KİRVE ÇOCUKLAR
Bir aşkın, bir geleneğin yüküyle imtihanı
1. Bölüm: Kısır Dağları’nın Gölgesinde
Kısır Dağları’nın yamaçlarında, meşhur ‘Qemo Taşları ‘ diye bilinen kayalıkların kucağında yüzyıllık sırlarla dolu bir köy vardı. Her ilkbaharda karlar eriyip toprağa can akıtırken, bu dağların eteklerinde yalnızca papatyalar değil, yasak sevdalar da filizlenirdi.
Brusk, o köyde doğdu. Sert bakışlı, az konuşan Halit’in oğluydu. Daha kundakta iken, Halit komşusu Yusuf’un yeni doğan kızı Yeşim’in beşiğine eğilip, “Kirvemiz olsun bu çocuklar” dedi.

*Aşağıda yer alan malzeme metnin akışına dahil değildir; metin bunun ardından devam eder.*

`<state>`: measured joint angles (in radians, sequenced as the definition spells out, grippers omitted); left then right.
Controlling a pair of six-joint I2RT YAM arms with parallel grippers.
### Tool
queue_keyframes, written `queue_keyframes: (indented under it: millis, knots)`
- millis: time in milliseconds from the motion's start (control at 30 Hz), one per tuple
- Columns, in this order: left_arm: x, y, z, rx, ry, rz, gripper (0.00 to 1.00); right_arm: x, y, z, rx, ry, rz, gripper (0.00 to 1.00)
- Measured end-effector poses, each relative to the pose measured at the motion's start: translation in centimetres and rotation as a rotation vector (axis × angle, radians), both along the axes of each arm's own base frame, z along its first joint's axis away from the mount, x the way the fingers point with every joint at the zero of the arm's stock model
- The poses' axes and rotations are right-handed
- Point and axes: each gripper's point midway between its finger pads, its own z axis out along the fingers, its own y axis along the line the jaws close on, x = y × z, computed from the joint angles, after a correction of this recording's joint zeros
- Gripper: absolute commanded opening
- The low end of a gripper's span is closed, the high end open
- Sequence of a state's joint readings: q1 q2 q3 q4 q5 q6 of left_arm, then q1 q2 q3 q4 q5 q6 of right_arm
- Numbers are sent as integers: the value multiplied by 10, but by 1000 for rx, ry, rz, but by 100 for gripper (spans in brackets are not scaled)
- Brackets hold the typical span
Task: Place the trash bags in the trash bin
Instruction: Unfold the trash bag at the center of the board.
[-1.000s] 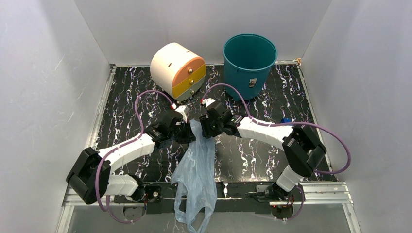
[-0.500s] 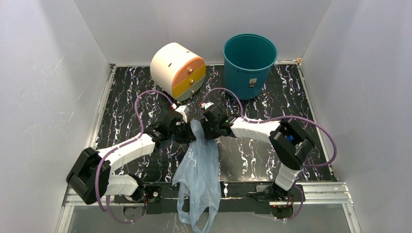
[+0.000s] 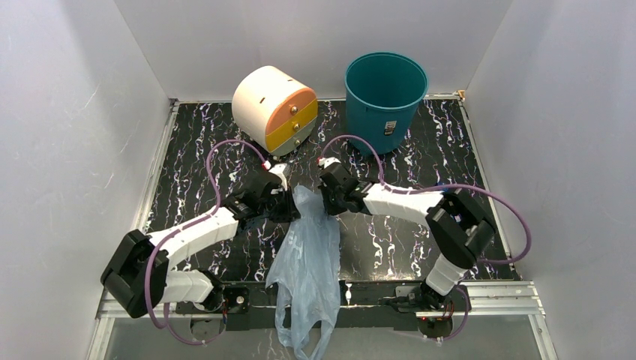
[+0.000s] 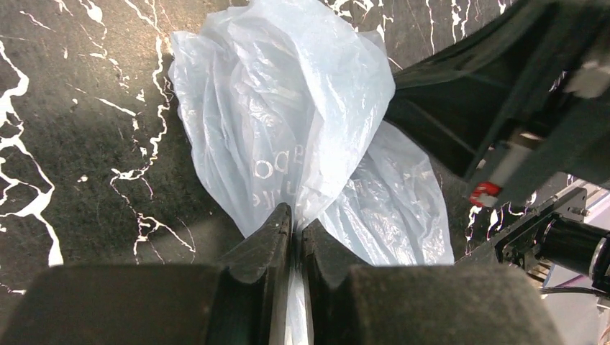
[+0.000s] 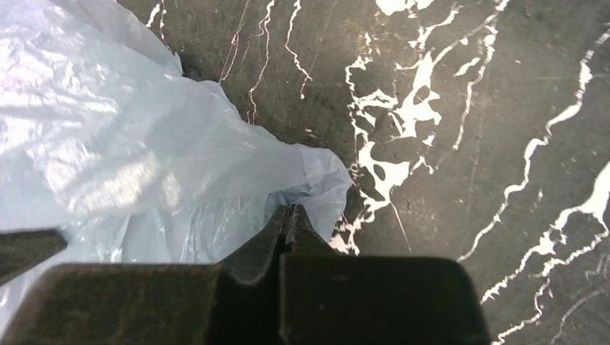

O gün, iki ailenin arasında sadece komşuluk değil, töreyle mühürlenmiş bir kirvelik bağı kuruldu.
Kirvelik, Kısır köylerinde yalnızca bir dini ritüel değil, neredeyse kan bağı kadar kutsaldı. Kirvenin kızı, öz kız sayılırdı. El değdirilmez, göz değdirilmezdi. Ama kalp, töreyle mühürlenemezdi.
Brusk ile Yeşim birlikte büyüdüler. Aynı çam ağacının altına gölgelenip, aynı dereye taş attılar. Kimse onlara “aşık” demezdi ama köyün en yaşlı kadını bile “Bu gözler başka bakıyor,” derdi içinden.
Yeşim, tandır başında un kokarken bile Brusk’un adını yüreğinde taşırdı. Brusk ise, dağın yamacında çobanlık ederken bile ona bir türkü yazardı içinden:
“Kirvem dediler, kardeş ettiler beni sana…
Oysa ben seni ilk nefeste sevmişim, ilk bakışta…”
Köyde dillendirilmezdi ama bilinir, susulurdu. Çünkü Brusk ile Yeşim, kirve çocuklarıydı ve bu, aşklarına haram perdesi çekmişti.
2. Bölüm: Gönülden Haram
Kısır Dağları’nın eteklerinde yaz erken gelmişti. Gündüzleri yakıcı, geceleri suskun geçen günlerin ardından, köyde bir haber fısıltı gibi yayılmaya başladı:
“Yusuf’un kızı Yeşim’e dünür geliyor.”
Brusk bu haberi ilk, çobanlık yaptığı sırada kuşlar gibi konuşkan kuzeni Zeynel’den duydu. Sırtında heybesi, elinde çomağıyla durmuş, gözlerini Kısır’ın zirvesine dikmişken, Zeynel arkasından nefes nefese seslendi:
— Brusk! Yeşim’e Sızırpet köyünden oğlan isteyicileri geliyormuş. Babası razıymış…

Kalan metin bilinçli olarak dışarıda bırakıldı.